(797e) Free Energy of Block Copolymer Systems Via Thermodynamic Integration of a Mesoscale Block-Copolymer Model

Directed self-assembly (DSA) of block copolymers (BCPs) is a promising  technique for producing sub-30 nm pitch regular patterns, and the  development of these DSA techniques could benefit greatly from  computer simulation of such methods. Unlike other models, molecular  dynamics (MD) combined with realistic potentials for polymer behavior can potentially provide more accurate simulations of the inherent polymer  behavior, dynamics, and equilibrium states without a need to guess  modes of molecular movement and without oversimplifying interatomic interactions.

Through the use of thermodynamic integration, this model allows us to calculate free energy differences between various states, provided a reversible path can be envisioned between them.
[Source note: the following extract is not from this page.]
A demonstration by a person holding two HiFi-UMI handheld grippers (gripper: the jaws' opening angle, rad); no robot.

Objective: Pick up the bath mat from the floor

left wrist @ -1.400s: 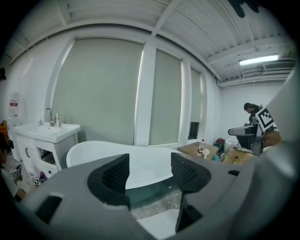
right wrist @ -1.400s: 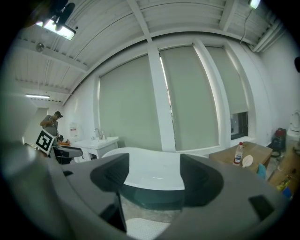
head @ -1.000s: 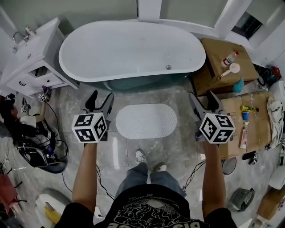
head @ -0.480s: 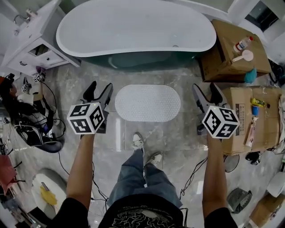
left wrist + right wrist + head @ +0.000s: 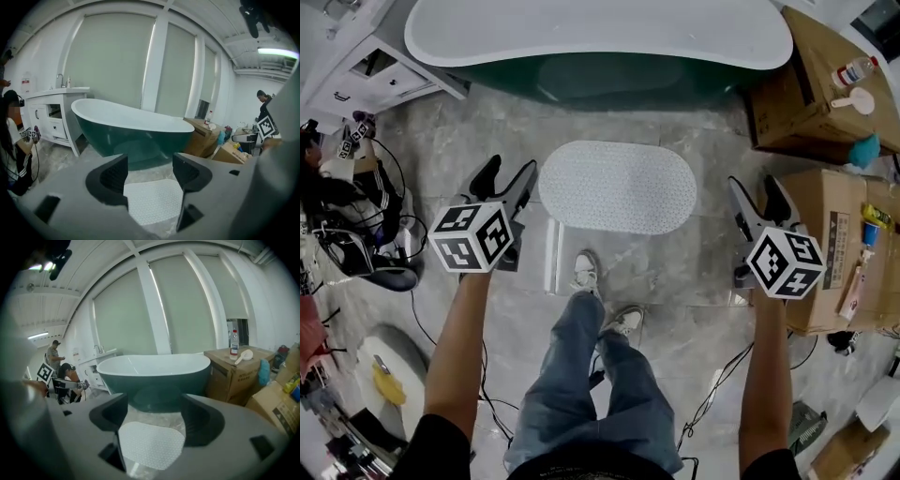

Using this technique, various equilibrium and metastable states can be compared. Defect free energies and subsequently defect densities can be calculated as functions of polymer and underlayer properties. Defectivity is the primary hurdle for implementation of BCP-DSA into semiconductor fabrication and defect free energies are critical to guide defectivity reduction techniques and patterning techniques. Free energy maps as a function of system properties like pitch, and polymer parameters can also be calculated. These calculations can provide insight into ideal and practical best case scenarios for both polymer properties and system guiding properties, whereas vast number of experiments would have to be run to achieve the same conclusions.